An audit by the city of Charlotte has turned up a number of missing, incomplete or inaccurate documents on the airport's books that may pose a problem for federal aviation authorities. The findings are part of a series of ongoing audits into airport operations spurred by the city's fight to keep control of Charlotte Douglas International.

You might think all of this digging into the minutiae of airport management is an attempt by city officials to discredit former aviation director Jerry Orr. And you might be right.

But City Manager Ron Carlee say he's merely out to make sure Charlotte-Douglas is the best-run airport in the country, and if the navel-gazing turns up some lint, so be it.

"I think there was a lack of diligence, a lack of focusing . . .obsessively on the details," says Carlee.

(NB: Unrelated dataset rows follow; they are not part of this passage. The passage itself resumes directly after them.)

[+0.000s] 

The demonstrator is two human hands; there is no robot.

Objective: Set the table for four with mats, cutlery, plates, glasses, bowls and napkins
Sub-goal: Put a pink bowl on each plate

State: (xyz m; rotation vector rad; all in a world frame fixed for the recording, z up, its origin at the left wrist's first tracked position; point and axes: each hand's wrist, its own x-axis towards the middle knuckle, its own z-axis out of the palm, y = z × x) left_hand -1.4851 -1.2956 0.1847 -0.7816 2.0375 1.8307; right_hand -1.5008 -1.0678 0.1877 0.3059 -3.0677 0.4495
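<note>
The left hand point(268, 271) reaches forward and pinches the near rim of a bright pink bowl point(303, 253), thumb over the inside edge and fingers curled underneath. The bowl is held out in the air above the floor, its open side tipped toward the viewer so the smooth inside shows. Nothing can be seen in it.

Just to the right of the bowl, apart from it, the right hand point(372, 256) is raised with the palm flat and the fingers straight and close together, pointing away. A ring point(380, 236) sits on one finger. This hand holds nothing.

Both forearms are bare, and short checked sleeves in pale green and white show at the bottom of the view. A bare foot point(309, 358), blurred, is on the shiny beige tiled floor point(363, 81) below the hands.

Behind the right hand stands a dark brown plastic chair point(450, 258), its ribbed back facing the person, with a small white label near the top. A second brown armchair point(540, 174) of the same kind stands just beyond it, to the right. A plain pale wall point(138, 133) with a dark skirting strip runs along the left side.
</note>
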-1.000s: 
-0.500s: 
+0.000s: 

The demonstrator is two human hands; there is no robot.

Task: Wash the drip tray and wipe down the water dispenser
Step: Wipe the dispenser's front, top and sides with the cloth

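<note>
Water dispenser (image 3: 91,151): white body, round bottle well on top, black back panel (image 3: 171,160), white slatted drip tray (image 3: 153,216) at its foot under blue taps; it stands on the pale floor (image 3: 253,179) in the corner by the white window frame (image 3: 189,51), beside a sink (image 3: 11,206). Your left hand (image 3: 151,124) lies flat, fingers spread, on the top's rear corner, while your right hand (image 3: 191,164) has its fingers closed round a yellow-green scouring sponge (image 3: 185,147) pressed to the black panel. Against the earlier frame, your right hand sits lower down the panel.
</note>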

There's no evidence of intentional wrongdoing, says Carlee, but he says the airport has apparently been charging a couple of city departments far less rent than it should have for facilities located on airport property – namely a dog pound for the city's animal control office and a hangar for CMPD's helicopter.

Both leases date back decades and, in both cases, airport staff say the actual acreage of the property is several times larger than the figure recorded in official documents.  That's a potential problem for the FAA, since federal regulation requires airports charge fair-market value for all non-aviation-related uses of airport property. 

Violations could trigger penalties, says Carlee. Implicit in his message is that Jerry Orr should have kept a better handle on the details: "From what I'm seeing, I think the airport grew so rapidly and so much, that a number of the systems have not caught up."

All the more reason for the city to maintain oversight of the airport, says Carlee, who is an outspoken opponent of the push to place Charlotte Douglas under the control of a regional commission.

Jerry Orr, on the other hand, says the facilities in question were not his idea to begin with, but rather an example of the very meddling by city officials that prompted the push to strip the airport from city control.

"I think we were influenced to do things we wouldn't normally go out and do, but I don't think the FAA will have any problem with it, at all," says Orr.

He says the leases he eventually agreed to were above-board. And he questions the new acreage measurements the aviation department has made in his absence, noting he comes from a long line of land surveyors.

"My people have been surveying here since 1830," says Orr. While the aviation department may now estimate at 5.9 acres the property being leased by the Animal Care and Control, Orr stands by the two acres indicated in airport documents.

Had the city called him up, Orr says he could have easily explained the discrepancies uncovered in the audit – including a lack of FAA documentation about the leases.

"My experience with the FAA has been that they can't find things," says Orr. "Ask the questions and give me access to the records, and I'm quite certain I can answer them quite satisfactorily, to anybody."

But instead, Orr has been entirely cut out of airport operations since his forced resignation in July. He's still being paid, though, because he's technically the director of the airport commission, which the city of Charlotte has sued to block from taking charge at the airport. It'll take a judge's order to put Orr back in power.

"Obviously I want run the airport, so every day that I’m not there to run the airport, I think, is a day lost," says Orr.

Or, in city manager Carlee's view, it's: "a new era of cooperation and a new era of transparency."

Either way, it's definitely another day, another round of bickering over control of the airport.